More than twenty years after the end of apartheid, South Africa is riddled with violence, still suffering the legacy of its history, ‘the unfinished business buried in the South African body politic’, as Hedley Twidle put it in his commentary on the case, which the Paralympic hero Oscar Pistorius was called on to help the nation deny and transcend. We could say that it was his tragedy, although far more the tragedy of Reeva Steenkamp, that, prey to a fantasy of omnipotence in which the whole world colluded, he tried to take control of whatever he could: his body, his mind, his women, his guns.

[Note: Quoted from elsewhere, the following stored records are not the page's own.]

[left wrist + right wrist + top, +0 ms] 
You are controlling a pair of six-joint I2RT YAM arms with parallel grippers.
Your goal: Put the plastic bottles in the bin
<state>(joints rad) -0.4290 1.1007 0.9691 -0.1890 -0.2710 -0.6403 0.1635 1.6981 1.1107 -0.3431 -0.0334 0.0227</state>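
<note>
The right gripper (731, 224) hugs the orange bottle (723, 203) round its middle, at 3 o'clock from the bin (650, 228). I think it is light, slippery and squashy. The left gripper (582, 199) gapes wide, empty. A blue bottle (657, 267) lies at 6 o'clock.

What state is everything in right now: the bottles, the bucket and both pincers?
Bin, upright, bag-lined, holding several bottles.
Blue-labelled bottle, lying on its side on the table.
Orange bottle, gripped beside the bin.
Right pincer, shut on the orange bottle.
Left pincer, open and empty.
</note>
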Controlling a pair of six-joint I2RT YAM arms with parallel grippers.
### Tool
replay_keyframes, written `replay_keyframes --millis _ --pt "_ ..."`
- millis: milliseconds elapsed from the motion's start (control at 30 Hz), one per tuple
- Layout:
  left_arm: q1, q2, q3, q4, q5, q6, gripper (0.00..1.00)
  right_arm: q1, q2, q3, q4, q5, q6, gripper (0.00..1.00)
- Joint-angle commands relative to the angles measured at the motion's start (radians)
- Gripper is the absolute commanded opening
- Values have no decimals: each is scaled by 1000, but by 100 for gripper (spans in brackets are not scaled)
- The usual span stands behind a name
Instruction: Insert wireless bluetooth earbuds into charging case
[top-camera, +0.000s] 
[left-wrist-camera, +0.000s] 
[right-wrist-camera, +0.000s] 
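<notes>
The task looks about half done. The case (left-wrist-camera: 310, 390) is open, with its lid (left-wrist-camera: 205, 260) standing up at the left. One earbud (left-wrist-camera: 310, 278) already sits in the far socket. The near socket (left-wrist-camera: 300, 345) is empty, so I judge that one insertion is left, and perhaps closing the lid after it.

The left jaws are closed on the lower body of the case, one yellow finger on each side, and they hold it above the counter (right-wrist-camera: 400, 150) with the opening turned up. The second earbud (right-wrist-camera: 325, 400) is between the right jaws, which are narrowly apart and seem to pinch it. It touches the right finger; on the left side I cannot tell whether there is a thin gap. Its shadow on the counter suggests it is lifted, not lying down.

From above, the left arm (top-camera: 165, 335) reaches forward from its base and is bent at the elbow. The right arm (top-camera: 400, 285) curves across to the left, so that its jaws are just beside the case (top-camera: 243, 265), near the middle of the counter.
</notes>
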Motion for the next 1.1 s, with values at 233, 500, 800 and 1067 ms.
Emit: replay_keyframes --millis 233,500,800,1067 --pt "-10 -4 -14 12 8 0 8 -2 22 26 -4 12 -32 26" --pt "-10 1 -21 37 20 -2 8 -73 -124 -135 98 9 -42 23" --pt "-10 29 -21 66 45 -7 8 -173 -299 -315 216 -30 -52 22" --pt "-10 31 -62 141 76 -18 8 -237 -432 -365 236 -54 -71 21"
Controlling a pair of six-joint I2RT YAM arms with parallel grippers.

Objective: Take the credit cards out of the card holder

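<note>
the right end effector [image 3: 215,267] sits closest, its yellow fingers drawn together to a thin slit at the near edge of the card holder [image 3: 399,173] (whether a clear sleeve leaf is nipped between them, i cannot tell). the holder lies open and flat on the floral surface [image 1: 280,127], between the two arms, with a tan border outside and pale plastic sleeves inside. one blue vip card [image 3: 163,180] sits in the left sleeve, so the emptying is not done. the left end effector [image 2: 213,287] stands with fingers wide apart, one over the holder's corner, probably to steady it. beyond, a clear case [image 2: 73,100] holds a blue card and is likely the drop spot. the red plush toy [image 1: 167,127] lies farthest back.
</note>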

If there is a lesson I take from all this, it is that we should not disavow our hatreds in a futile effort to make ourselves – to make the world – clean. ‘The dark hole in the floor,’ Rebecca West observed of a toilet in old Serbia on her extraordinary 1930s journey through Yugoslavia, ‘made it seem as if dung, having been expelled by man, had set itself up as a new and hostile and magically powerful element that could cover the whole earth.’ Expelling dirt is as self-defeating as it is murderous. Someone – a race, a sex – has to take the rap.